Marpha to Ghasa (Elevation 2010)
We are disappointed again the next morning when we look outside: icicles hanging off the ledge and a thick layer of clouds. The morning begins with a soft, gentle romantic snow but naturally this culminates into a full blown snow storm by the time we are halfway through the day's hike. It is like yesterday's winds, but colder, stronger, and mixed with a dense snowy precipitation making it impossible to even look up. Sunglasses are needed, not to block the sun's UV rays which I thought I would never see again, but as a kind of eye protection against bits of ice and snow. Safety pins are needed to keep that damn North Fake jacket closed.
Not only is it cold and unpleasant, but it is disconcertingly quiet and lonely. Nobody in their right mind is still walking through this- we are the only trekkers out there. At some point, I see a lone jeep coming towards us silently off in the distance. When it arrives, the British guy we met back in Muktinath opens the window and gives me two big thumbs up. As they pass by us, I see the beady eyes of the Korean Himalaya Woman, wrapped in her Eskimo outfit and fluffy ear muffs, peering at me behind her thick scarf out the back window, her arms raised as far as her snow suit allows waving a kind of "goodbye". Then the jeep vanishes and we are by ourselves again with only the snow and the sound of it blowing past us.

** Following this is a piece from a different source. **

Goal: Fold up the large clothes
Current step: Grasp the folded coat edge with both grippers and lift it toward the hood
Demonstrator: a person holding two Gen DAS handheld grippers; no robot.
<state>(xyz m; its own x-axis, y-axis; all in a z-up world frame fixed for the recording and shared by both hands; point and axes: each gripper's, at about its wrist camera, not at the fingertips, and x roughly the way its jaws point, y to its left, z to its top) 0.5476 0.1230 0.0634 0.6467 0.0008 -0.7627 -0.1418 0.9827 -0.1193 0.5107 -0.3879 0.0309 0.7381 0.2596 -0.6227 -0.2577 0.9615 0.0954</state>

We trudge slowly onwards against the frigid wind for several hours and I can't stop thinking of those Tibetans up at the High Camp probably sitting there right now, cross-legged around a smoky piece of yak shit thinking, gosh, it's not quite as cozy as a log fire but I'm sure as hell glad I'm not walking out in that ! At times like these, it seems only natural that I have to go to the bathroom and I spend a long and uncomfortable period of time considering the various desperate possibilities available to me. Eventually, we come across a town where I ask Mahesh to enquire the owners of a small home if I can use their bathroom. A chilling sense of deja vu washes over me.
The old crone leads me to her barn. We navigate our way around the chickens. She makes a path through the goats and beckons me to go with her. She motions at me to step over her buffalo to a small wooden shack with a hole in the ground. As I crouch down, I feel instantly relieved. I'm not sick. There is nobody cooking dhal baat outside the door. I didn't even get attacked by an alpha rooster on the way in. I think I made it, so I get up and push on the door.
"Excuse me !" I cry out, "Excuse me ?", hoping my faint voice will carry through several layers of down, fleece, and wool- a faint echo above the howling winds.
After 10 minutes I start to get seriously cold and begin thinking about Mahesh' comments regarding people dying over night due to exposure to the cold. I wonder just how many tourists they find every year, frozen to death and forgotten, locked in the back of some Tibetan's bathroom. Is this how it is going to be then ? Freezing to death over a crouch toilet in the back of this barn ? It somehow seemed like a fitting conclusion to my Annapurna experience.
Just before I am about to enact a daring getaway that involves dangerously scaling the outhouse walls and walking out on their rooftops, Mahesh comes to my rescue. Within a few hours, the weather improves and we arrive safely at a small lodge in Ghasa.
embarrassing brush with death.
Nepali people love to take a crack at foreign foods and I was impressed to see Japanese Okonomiyaki on the breakfast menu this morning. It's actually a pretty good imitation, though it lacks Okonomiyaki sauce which sort of defeats the purpose.
It's an easy walk down the valley to a place called "Tatopani". "Tato" means "hot" and "pani" means "water", and the name refers to a nearby hot spring. A hot spring, I might add, that is about the best thing that has happened to us in the last two weeks. Forget the pine forests, the barren alpine scenery, the cold high dessert, this place looks like a club-med tropical paradise. There are bananas and oranges which you can literally pick off the trees for free from the lodge gardens.